Print, in exact form, the lines below from the one containing "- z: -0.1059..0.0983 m" through the one containing "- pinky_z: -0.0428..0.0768", and omit all others.

▸ **Extracted material**:

⟨

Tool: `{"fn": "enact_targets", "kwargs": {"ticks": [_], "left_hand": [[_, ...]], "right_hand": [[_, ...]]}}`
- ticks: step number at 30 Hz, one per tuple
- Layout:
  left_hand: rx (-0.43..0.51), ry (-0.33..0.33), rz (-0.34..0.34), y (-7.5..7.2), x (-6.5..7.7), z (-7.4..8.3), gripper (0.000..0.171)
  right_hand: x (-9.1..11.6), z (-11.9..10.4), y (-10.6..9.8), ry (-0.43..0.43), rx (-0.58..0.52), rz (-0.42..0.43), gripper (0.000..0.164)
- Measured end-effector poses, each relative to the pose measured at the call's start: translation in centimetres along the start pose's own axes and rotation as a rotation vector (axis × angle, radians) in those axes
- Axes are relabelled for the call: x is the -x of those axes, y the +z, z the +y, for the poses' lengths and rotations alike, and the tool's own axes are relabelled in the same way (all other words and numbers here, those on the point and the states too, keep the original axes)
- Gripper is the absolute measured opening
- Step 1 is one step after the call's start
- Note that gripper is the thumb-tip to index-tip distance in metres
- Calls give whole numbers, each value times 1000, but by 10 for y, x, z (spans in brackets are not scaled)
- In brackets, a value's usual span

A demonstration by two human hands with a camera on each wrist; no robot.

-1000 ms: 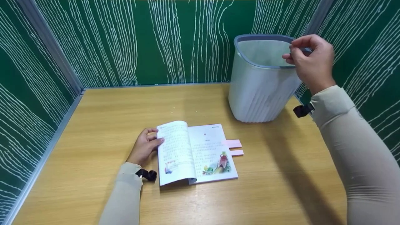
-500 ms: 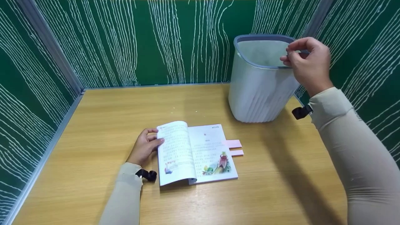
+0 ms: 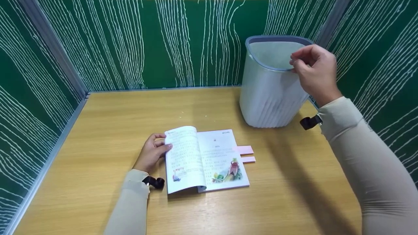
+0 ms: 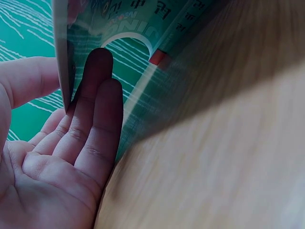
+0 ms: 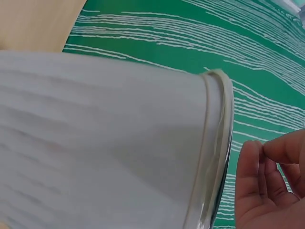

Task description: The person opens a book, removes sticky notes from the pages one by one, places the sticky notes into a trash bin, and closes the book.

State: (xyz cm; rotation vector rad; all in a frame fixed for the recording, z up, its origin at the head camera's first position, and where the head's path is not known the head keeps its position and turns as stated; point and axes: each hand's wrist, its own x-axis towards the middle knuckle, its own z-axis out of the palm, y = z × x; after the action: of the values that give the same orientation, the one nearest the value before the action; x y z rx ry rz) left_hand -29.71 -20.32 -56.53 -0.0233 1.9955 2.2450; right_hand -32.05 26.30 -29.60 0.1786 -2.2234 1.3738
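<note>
An open book (image 3: 183, 160) with printed text and coloured drawings lies on the table, its left pages lifted. My left hand (image 3: 149, 153) holds the book's left edge, thumb on the page side. In the left wrist view, the other fingers (image 4: 97, 109) lie behind the glossy green cover (image 4: 138, 21). Two pink sticky tabs (image 3: 245, 149) stick out from the right pages. My right hand (image 3: 318, 70) is raised at the rim of a white waste bin (image 3: 274, 98). Its thumb and index fingertips (image 5: 250, 152) meet, and nothing shows between them.
The tall bin with a grey-blue rim (image 3: 277, 68) stands at the back right of the wooden table (image 3: 130, 111). A few tiny white specks (image 3: 182, 112) lie behind the book. Green panels (image 3: 111, 42) with white streaks enclose the back and sides.
My right hand has moved left and slightly lower along the bin's rim, fingertips still together. The left hand and the book have stayed in place.
</note>
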Motion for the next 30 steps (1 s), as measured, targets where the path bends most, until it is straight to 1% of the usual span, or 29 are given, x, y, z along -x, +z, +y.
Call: {"fn": "enact_targets", "kwargs": {"ticks": [7, 11, 19, 24, 30], "left_hand": [[14, 7, 2, 2, -2, 2, 49], [12, 11, 0, 2, -2, 2, 48], [11, 13, 5, 1, -1, 0, 47], [12, 11, -1, 0, -1, -1, 47], [19, 9, -6, -1, -1, -2, 47]], "right_hand": [[9, 4, 3, 5, 3, -27, 20], [16, 9, 7, -7, 18, -45, 19], [20, 29, 16, -32, 63, -78, 20], [26, 40, 22, -51, 68, -85, 21], [33, 49, 27, -55, 65, -101, 21]]}}
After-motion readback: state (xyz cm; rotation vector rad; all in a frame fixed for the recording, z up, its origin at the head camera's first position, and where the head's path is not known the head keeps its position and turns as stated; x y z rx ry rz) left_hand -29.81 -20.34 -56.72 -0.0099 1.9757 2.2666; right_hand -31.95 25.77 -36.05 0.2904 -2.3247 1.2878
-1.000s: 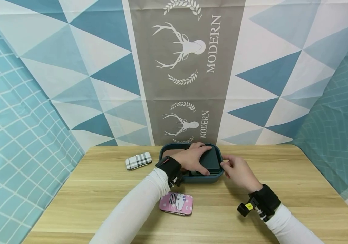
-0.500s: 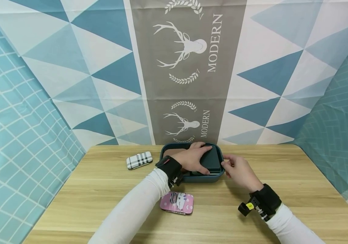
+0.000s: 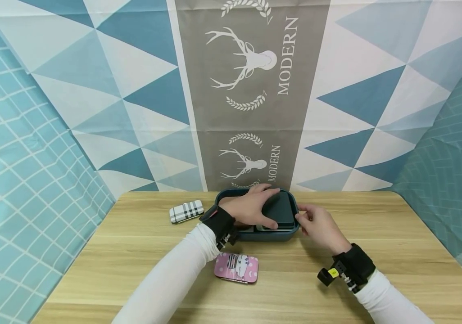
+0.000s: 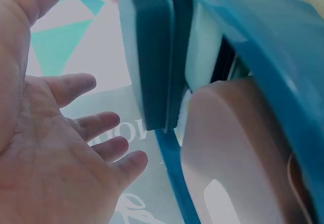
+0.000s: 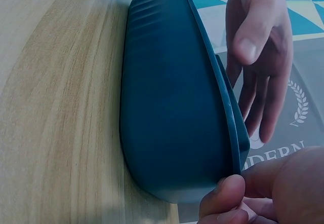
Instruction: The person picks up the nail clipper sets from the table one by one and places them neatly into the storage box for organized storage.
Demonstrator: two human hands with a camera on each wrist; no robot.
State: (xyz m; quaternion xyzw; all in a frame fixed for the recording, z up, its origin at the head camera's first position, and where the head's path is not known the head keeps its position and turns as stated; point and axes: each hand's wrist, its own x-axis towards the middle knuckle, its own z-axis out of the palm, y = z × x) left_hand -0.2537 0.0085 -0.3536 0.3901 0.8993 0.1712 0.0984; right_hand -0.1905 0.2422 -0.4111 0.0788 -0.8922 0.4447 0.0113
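Observation:
A dark blue-green oblong basket (image 3: 271, 236) stands at the table's back edge. Inside, toward its right end, lies a flat dark green box (image 3: 281, 208); a smooth pinkish-brown case (image 4: 228, 133) fills the other end. My left hand (image 3: 251, 209) hovers over the basket with fingers spread. In the left wrist view its fingertips are apart from the green box, and the palm holds nothing. At the right end, the thumb and finger of my right hand (image 3: 322, 227) pinch the basket's rim, seen closely in the right wrist view.
A black-and-white plaid case (image 3: 187, 211) lies left of the basket. In front of it, close by the left forearm, is a pink case (image 3: 237, 267) with a cartoon cat. Behind the table hangs a patterned cloth (image 3: 247, 108) with deer heads.
The left hand has risen slightly and shifted a little to the left off the green box. The right hand keeps its pinch on the basket rim.

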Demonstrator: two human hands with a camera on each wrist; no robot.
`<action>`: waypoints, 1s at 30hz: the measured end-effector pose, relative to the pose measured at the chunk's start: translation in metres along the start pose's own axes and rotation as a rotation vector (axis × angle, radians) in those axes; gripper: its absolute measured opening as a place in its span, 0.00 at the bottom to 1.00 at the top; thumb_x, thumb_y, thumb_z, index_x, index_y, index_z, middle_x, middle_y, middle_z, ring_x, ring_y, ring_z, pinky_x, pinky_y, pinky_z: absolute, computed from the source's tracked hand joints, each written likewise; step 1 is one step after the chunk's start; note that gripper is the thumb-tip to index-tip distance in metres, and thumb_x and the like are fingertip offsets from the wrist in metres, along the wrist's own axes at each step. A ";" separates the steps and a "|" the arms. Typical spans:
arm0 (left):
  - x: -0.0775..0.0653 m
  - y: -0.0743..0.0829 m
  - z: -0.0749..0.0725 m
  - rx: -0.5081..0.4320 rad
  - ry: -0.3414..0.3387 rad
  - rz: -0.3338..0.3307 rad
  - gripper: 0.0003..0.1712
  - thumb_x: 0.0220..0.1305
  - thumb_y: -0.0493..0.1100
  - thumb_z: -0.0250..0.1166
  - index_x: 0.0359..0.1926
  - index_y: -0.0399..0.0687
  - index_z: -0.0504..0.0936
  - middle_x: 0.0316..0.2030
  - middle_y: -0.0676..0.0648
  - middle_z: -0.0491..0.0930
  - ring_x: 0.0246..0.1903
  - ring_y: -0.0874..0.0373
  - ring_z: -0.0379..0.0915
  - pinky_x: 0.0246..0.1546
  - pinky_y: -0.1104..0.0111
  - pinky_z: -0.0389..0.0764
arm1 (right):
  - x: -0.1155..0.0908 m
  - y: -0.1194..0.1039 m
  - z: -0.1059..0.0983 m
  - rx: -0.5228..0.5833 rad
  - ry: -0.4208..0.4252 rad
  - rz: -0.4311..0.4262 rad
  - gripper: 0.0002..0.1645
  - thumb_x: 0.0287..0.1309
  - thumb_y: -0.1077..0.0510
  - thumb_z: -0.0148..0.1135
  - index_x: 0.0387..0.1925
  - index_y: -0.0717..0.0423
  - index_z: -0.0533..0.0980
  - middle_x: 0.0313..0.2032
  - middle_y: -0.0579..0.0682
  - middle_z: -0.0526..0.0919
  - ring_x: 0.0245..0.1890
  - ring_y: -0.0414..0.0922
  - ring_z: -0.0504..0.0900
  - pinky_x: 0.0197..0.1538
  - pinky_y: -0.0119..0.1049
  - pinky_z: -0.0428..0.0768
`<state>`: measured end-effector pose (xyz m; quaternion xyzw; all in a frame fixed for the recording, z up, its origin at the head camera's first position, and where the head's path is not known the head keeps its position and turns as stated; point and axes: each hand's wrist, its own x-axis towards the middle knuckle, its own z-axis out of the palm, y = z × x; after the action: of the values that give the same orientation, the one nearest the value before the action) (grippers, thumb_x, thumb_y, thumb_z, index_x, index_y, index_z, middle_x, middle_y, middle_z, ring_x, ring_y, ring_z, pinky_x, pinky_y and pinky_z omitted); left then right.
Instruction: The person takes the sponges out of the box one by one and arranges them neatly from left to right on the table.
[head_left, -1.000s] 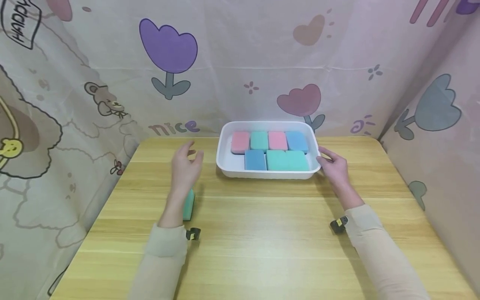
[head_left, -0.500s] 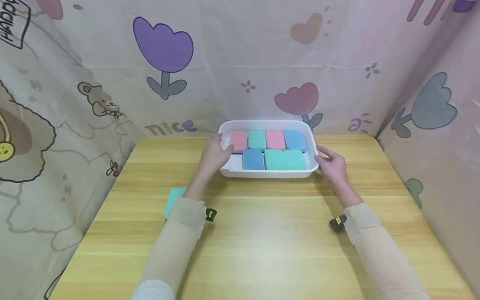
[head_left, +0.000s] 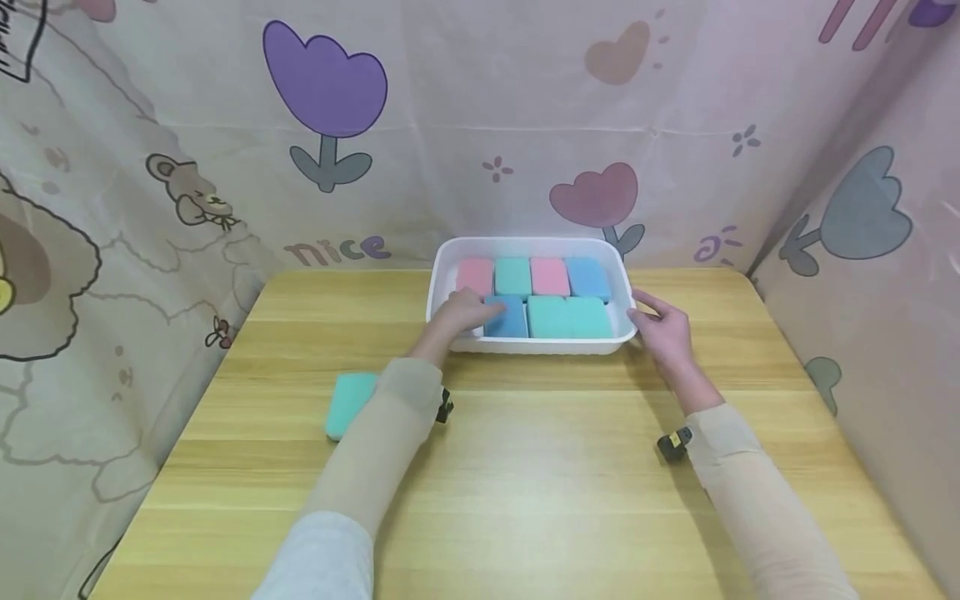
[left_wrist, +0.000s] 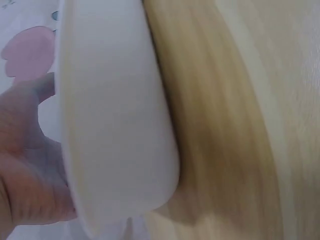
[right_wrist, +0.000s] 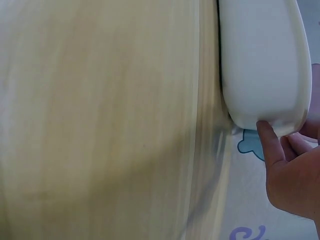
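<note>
A white plastic tray [head_left: 540, 346] at the back of the table holds several sponges. My left hand [head_left: 456, 313] reaches over its left front corner, with the thumb lying over the blue sponge [head_left: 512, 323] in the front row. In the left wrist view, thumb and fingers are spread apart and their tips hide behind the tray wall. My right hand [head_left: 667, 335] holds the tray's right end; one finger [right_wrist: 270, 142] touches the outer wall and the thumb is at the rim. A green sponge [head_left: 351, 402] lies on the table beside my left forearm, partly covered by the sleeve.
Behind the blue sponge sit a pink sponge [head_left: 476, 275], a green one [head_left: 513, 279], another pink one [head_left: 550, 277] and another blue one [head_left: 588, 279]. Green sponges [head_left: 570, 318] fill the front right. A printed curtain [head_left: 465, 100] hangs close behind the wooden table [head_left: 570, 467].
My left hand has moved right and forward from above the table into the tray's left side, uncovering the green sponge on the table. My right hand stays at the tray's right end.
</note>
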<state>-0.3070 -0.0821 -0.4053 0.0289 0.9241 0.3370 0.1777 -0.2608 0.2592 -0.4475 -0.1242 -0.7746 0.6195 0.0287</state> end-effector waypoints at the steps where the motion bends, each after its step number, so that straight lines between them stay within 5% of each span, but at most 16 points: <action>1: 0.001 0.000 0.002 -0.007 -0.014 -0.004 0.36 0.69 0.64 0.60 0.60 0.37 0.79 0.55 0.40 0.79 0.53 0.46 0.74 0.57 0.51 0.79 | 0.000 0.000 0.000 -0.002 0.001 -0.002 0.30 0.75 0.57 0.60 0.74 0.53 0.69 0.71 0.63 0.72 0.66 0.58 0.78 0.53 0.30 0.84; 11: 0.008 0.009 0.018 0.006 0.024 -0.064 0.48 0.64 0.68 0.65 0.71 0.37 0.71 0.66 0.36 0.74 0.60 0.43 0.73 0.64 0.49 0.76 | 0.000 -0.005 0.001 -0.017 -0.001 0.000 0.30 0.75 0.57 0.59 0.75 0.52 0.69 0.71 0.63 0.72 0.67 0.57 0.77 0.57 0.32 0.83; 19: 0.013 0.010 0.030 0.059 0.083 -0.103 0.48 0.63 0.69 0.66 0.69 0.38 0.72 0.64 0.35 0.71 0.59 0.41 0.71 0.63 0.48 0.76 | 0.001 -0.004 0.001 -0.009 -0.007 0.017 0.31 0.75 0.57 0.59 0.76 0.52 0.67 0.72 0.62 0.70 0.67 0.57 0.77 0.58 0.34 0.83; 30: 0.007 0.010 0.032 0.059 0.113 -0.071 0.44 0.61 0.66 0.71 0.64 0.36 0.75 0.53 0.38 0.75 0.48 0.45 0.74 0.53 0.51 0.80 | -0.002 -0.001 0.002 -0.007 0.002 0.006 0.31 0.75 0.57 0.59 0.75 0.53 0.68 0.73 0.62 0.69 0.68 0.57 0.76 0.57 0.33 0.83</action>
<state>-0.3033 -0.0532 -0.4241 -0.0179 0.9427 0.3041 0.1362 -0.2592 0.2566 -0.4463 -0.1274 -0.7764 0.6166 0.0271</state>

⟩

▸ **Answer area**:
  - z: -0.1059..0.0983 m
  - rx: -0.5228..0.5833 rad
  - ry: -0.4208..0.4252 rad
  - rz: -0.4311..0.4262 rad
  - gripper: 0.0002..0.1645
  - thumb_x: 0.0287..0.1309
  - thumb_y: -0.1077..0.0510
  - thumb_z: -0.0148..0.1135
  - index_x: 0.0387..0.1925
  - index_y: -0.0717..0.0423
  - index_z: -0.0533..0.0980
  - middle_x: 0.0313..0.2032
  - middle_y: -0.0579..0.0682
  - middle_z: -0.0526..0.0919
  - ring_x: 0.0245..0.1890
  - ring_y: -0.0414..0.0922
  - ring_z: -0.0504..0.0900
  - pinky_x: 0.0197..0.1538
  - pinky_y: -0.0119..0.1049
  - pinky_z: -0.0428..0.0768

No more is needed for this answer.